Your task →
Look below for the line that contains "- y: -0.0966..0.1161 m", then copy it and each following line exactly, through and including the line that contains "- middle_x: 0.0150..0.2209".

Excerpted data →
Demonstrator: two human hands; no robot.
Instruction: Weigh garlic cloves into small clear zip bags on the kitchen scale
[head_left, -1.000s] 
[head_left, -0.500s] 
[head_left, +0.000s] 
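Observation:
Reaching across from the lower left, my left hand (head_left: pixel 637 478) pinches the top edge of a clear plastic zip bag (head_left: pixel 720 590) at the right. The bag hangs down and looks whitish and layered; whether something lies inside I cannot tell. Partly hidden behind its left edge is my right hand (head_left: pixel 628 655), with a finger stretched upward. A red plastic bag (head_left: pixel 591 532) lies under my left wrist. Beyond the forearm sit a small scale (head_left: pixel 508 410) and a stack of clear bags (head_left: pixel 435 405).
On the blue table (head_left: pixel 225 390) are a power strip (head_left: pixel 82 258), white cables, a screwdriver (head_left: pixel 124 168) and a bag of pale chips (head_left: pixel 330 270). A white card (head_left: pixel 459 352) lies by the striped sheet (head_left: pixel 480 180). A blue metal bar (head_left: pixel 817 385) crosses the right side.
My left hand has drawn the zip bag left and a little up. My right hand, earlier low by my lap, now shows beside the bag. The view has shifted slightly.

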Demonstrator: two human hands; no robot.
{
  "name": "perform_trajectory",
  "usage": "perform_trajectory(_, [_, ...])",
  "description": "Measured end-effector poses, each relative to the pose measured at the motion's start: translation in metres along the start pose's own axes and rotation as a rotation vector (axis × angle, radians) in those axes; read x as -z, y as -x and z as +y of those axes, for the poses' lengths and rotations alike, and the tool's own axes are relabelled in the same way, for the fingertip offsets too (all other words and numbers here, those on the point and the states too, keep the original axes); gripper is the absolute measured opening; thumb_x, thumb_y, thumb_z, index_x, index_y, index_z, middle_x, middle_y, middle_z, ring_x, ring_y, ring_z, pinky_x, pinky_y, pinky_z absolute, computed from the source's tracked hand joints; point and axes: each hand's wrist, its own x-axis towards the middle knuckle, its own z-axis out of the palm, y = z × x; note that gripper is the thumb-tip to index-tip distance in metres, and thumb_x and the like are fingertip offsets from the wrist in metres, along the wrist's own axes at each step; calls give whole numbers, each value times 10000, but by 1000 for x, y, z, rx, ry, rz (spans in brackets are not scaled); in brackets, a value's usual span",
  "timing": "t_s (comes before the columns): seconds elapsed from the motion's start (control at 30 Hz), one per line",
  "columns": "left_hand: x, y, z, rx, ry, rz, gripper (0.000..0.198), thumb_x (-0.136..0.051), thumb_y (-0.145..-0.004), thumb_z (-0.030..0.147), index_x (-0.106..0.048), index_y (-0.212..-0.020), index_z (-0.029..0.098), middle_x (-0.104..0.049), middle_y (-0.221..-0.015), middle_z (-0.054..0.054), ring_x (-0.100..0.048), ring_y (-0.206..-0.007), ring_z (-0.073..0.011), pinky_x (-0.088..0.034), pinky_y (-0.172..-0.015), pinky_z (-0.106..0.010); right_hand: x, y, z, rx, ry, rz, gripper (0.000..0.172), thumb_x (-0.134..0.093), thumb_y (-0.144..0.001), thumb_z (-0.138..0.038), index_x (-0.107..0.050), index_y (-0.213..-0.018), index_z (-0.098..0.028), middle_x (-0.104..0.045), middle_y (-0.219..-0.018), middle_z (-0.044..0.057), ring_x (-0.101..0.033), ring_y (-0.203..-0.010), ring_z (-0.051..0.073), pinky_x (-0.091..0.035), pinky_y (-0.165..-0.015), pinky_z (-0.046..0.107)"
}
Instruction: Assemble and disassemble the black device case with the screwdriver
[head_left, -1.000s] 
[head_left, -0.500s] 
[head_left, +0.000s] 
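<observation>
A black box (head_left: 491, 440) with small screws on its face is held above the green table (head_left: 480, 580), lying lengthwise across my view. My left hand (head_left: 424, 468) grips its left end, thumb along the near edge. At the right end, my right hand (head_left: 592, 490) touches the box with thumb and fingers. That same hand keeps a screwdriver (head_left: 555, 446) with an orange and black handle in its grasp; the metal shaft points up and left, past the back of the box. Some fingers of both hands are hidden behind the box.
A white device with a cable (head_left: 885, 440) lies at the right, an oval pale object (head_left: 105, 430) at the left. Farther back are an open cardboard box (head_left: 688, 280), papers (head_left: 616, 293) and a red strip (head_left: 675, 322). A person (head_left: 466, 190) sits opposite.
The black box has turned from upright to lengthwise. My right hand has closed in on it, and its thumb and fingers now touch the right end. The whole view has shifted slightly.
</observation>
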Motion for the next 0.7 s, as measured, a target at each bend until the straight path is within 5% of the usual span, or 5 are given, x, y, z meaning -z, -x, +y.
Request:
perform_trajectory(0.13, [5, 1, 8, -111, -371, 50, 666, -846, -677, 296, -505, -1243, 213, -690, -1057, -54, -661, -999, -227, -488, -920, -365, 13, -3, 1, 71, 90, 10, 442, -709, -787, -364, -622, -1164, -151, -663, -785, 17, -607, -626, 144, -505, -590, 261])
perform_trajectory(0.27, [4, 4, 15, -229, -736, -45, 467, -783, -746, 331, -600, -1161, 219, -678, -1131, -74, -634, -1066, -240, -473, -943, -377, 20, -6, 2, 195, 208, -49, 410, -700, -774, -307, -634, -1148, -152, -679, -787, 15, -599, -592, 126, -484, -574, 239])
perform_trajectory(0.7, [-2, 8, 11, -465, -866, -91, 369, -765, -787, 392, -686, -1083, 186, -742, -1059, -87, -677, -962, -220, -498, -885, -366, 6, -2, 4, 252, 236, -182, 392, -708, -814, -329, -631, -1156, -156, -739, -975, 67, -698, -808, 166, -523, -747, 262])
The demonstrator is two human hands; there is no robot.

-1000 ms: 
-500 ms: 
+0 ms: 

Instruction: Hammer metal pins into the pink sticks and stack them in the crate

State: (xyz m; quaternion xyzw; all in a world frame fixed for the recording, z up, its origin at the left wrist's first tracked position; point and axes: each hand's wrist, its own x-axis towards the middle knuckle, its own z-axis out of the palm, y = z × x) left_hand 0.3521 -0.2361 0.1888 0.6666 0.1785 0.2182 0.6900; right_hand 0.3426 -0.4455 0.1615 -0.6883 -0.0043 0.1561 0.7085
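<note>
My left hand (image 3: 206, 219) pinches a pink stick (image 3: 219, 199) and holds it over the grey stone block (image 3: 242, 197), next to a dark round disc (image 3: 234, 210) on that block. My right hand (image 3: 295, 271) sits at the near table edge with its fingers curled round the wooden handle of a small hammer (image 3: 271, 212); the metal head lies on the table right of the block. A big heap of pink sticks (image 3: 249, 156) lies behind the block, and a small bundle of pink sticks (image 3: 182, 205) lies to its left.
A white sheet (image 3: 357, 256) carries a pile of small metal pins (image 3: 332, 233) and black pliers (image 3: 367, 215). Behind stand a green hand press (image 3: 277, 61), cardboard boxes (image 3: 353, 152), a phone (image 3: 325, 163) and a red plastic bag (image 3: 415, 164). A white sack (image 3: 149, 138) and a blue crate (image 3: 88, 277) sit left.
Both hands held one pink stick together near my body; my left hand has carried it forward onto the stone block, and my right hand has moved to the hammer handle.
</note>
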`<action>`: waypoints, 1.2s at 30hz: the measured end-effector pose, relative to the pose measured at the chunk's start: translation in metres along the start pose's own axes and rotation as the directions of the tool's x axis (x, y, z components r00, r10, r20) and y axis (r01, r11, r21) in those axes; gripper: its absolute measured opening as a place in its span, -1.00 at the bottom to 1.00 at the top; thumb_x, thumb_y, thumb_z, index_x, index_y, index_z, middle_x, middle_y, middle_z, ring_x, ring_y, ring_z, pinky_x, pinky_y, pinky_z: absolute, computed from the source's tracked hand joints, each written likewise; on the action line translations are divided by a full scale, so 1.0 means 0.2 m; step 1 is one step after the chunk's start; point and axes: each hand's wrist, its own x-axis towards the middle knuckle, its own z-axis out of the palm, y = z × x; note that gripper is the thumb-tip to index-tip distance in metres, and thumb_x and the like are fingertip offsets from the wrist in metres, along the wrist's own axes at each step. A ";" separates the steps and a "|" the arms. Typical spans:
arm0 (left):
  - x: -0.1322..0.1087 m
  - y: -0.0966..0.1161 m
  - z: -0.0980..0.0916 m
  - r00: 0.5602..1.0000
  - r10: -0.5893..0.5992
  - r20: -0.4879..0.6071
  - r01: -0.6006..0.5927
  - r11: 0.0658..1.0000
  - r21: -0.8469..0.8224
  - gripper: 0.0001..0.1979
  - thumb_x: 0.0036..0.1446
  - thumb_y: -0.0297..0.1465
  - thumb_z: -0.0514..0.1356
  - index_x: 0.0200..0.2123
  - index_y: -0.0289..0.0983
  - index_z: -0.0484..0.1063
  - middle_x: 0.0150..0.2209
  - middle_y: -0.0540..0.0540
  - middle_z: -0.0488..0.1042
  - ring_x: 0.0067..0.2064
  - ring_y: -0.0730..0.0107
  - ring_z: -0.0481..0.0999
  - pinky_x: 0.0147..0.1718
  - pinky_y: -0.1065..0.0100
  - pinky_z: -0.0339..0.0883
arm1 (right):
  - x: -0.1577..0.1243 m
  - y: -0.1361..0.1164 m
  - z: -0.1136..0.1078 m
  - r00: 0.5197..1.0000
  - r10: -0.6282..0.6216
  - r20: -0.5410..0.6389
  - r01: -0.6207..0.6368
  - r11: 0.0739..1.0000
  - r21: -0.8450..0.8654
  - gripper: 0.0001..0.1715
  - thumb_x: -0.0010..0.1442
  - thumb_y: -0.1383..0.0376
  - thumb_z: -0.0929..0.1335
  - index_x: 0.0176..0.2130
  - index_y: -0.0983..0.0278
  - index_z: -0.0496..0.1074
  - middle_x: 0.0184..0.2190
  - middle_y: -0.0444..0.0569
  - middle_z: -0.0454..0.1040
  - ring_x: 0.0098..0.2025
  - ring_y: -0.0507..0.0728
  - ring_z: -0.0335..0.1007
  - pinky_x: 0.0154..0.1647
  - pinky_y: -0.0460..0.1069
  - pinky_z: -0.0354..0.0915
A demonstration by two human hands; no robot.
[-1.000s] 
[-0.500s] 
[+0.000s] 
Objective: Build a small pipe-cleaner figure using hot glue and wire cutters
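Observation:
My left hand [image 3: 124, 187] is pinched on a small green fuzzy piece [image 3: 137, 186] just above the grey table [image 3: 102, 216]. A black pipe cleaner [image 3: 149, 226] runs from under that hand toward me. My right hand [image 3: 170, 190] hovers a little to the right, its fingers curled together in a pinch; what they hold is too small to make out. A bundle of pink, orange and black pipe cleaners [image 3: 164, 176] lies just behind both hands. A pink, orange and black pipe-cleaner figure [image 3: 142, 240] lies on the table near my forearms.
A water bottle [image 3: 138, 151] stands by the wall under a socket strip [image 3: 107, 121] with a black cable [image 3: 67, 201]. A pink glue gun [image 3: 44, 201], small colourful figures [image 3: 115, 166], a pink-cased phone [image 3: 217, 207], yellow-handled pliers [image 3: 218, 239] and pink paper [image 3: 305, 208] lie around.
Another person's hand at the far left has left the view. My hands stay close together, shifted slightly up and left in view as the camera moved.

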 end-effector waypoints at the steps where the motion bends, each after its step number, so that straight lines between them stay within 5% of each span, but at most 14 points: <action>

Result →
  - y: -0.0966..0.1161 m
  - z: -0.0980..0.0916 m
  - r00: 0.5602..1.0000
  - r10: -0.5893..0.5992
  - r20: -0.4879..0.6071
  - r01: -0.6006..0.5927
  - r11: 0.0658..1.0000
  - r21: -0.8469..0.8224
  - gripper: 0.0001..0.1979
  - thumb_x: 0.0036..0.1446
  - thumb_y: -0.0297..0.1465
  - thumb_z: -0.0514..0.1356
  - index_x: 0.0200..0.2123
  - index_y: -0.0289..0.0983
  - index_z: -0.0484..0.1063
  - middle_x: 0.0150..0.2209

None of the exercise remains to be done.